Three forms of marriages in Congo include religious marriages, customs and civilian/forced marriages. Each type is carried out in a different way. The Felicity Conditions of Austin (1962) discuss how they are established in the preparatory, sincere and necessary conditions. Consequently, in the three conditions of congratulations, the paper will address some of the marriage criteria in the Congo.

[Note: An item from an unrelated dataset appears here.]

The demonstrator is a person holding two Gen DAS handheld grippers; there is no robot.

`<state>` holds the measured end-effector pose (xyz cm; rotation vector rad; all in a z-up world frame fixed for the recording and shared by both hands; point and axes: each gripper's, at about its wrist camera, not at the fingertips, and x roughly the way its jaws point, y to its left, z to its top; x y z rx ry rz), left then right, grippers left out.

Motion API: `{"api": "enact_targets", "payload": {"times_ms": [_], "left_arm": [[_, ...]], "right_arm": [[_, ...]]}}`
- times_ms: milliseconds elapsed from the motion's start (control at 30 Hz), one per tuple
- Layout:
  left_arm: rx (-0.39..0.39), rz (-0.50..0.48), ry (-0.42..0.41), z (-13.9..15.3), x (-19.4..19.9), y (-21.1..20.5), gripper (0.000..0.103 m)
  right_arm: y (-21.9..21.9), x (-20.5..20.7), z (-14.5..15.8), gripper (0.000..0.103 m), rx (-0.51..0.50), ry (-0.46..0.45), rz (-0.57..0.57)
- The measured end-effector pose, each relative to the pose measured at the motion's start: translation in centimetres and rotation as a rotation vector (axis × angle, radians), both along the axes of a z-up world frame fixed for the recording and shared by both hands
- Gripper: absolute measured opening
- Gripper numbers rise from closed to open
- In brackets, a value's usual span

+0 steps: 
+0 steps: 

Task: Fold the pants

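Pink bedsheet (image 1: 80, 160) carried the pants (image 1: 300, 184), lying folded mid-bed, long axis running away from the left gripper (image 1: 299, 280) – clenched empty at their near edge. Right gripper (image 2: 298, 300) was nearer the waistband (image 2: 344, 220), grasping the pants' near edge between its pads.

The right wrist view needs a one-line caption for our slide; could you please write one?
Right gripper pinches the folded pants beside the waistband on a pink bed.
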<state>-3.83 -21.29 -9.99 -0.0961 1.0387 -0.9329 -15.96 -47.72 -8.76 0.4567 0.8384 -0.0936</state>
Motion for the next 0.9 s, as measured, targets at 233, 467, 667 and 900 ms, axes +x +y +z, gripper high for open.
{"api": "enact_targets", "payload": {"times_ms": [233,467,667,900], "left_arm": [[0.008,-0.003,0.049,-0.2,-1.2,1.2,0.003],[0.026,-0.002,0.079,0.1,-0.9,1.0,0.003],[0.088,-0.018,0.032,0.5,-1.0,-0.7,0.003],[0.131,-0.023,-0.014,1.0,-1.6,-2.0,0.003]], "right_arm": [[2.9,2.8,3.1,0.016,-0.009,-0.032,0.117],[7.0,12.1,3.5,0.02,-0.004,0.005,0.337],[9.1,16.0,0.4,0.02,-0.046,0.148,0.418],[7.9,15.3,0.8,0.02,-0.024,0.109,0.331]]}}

Various marriages and conditions Preparatory Condition: Religious Marriage
The condition requires that the content of the speech is attached in a context that can be conventionally recognized thus, by just making a promise, the event will not be actualized. For instance, when couples say “I do” during a wedding, they commit themselves to the marriage but it does not that they guarantee their staying together forever. By saying I do, both the couples assures one another that they are ready to live as husband and wife but they can still separate on various grounds. In case no one blocks their union at the church, the religious leader will pronounce them as husband and wife, but when either of them fails to say “I do”, the marriage cannot be authorized. A couple can also go through all forms of unions to ensure that they abide by all the cultural expectations. However, religious marriage will be the final stage of celebrating the union after all the civil and customs unions.
Sincerity Condition: Custom Marriage
When it comes to the sincerity condition, the speaker should be sincere in his/her words. Therefore, a promise will only be valid when the speaker has an intention of making it making it a reality. For instance, in Congo, women get and accept marriage proposals and then invites the men to meet her parents and pay dowry later. The parents of the woman organize for a date and present the lady to the man on the basis that he will pay the dowry or finish the remaining bit before the set date. The man and his family are obligated to pay the dowry, which always consists of an amount of money (the actual dowry), drinks, clothing and footwear and two goats (which one is presented to the mother for the virginity of the daughter).
Essential Condition: Civil/Forced Marriage
Essential condition is for couples who have already involved one another in away and one of them already having an obligation. A promise that is made by the obligated party changes his state from obligation to non-obligation. For instance, in Congo when a man impregnates or is responsible for a child as the parent, he is obligated to take care of the child failure to which, he can be charged or penalized by a court of law. Therefore, by marrying the mother of the child and staying with them together reduces the weight of the obligation as the fines might not be imposed as it were in the case where the couples did not stay together. The man is this condition is always under duress.
Personal Active Opinion and Justifications
In religious marriages, the couples are always Christians who intend to obey the Bible. Genesis 2: 18, 24 says that “It is not good that the man should be alone. I will make a helper for him” and “Therefore, shall a man leave his father and mother, and shall cleave unto his wife and they shall be one flesh.” The Congolese who get married through religious ways commit themselves to the relationship during their weddings, and they do so in churches. However, couples still separate after the union and this might be caused by different reasons as perceived by either or all of the couples.
In a custom marriage, the couples can live together when the dowry payment is incomplete. However, the man is obliged to complete the payment before the set date, and after the completion, a celebration is organized, and the families get to know each other. The practice is in support of an African proverb that says “marriage does not end with just paying a dowry.” Therefore, the woman’s parents have to be considerate to the man’s family in demanding for a full payment of the dowry. The in-laws will form part of the “extended” family and will always be obliged to help when there is a need.
Austin, J. L. (1962). How to Do Things with Words. The William James Lectures Delivered at Harvard University in 1955. [Edited by James O. Urmson.]. Clarendon Press.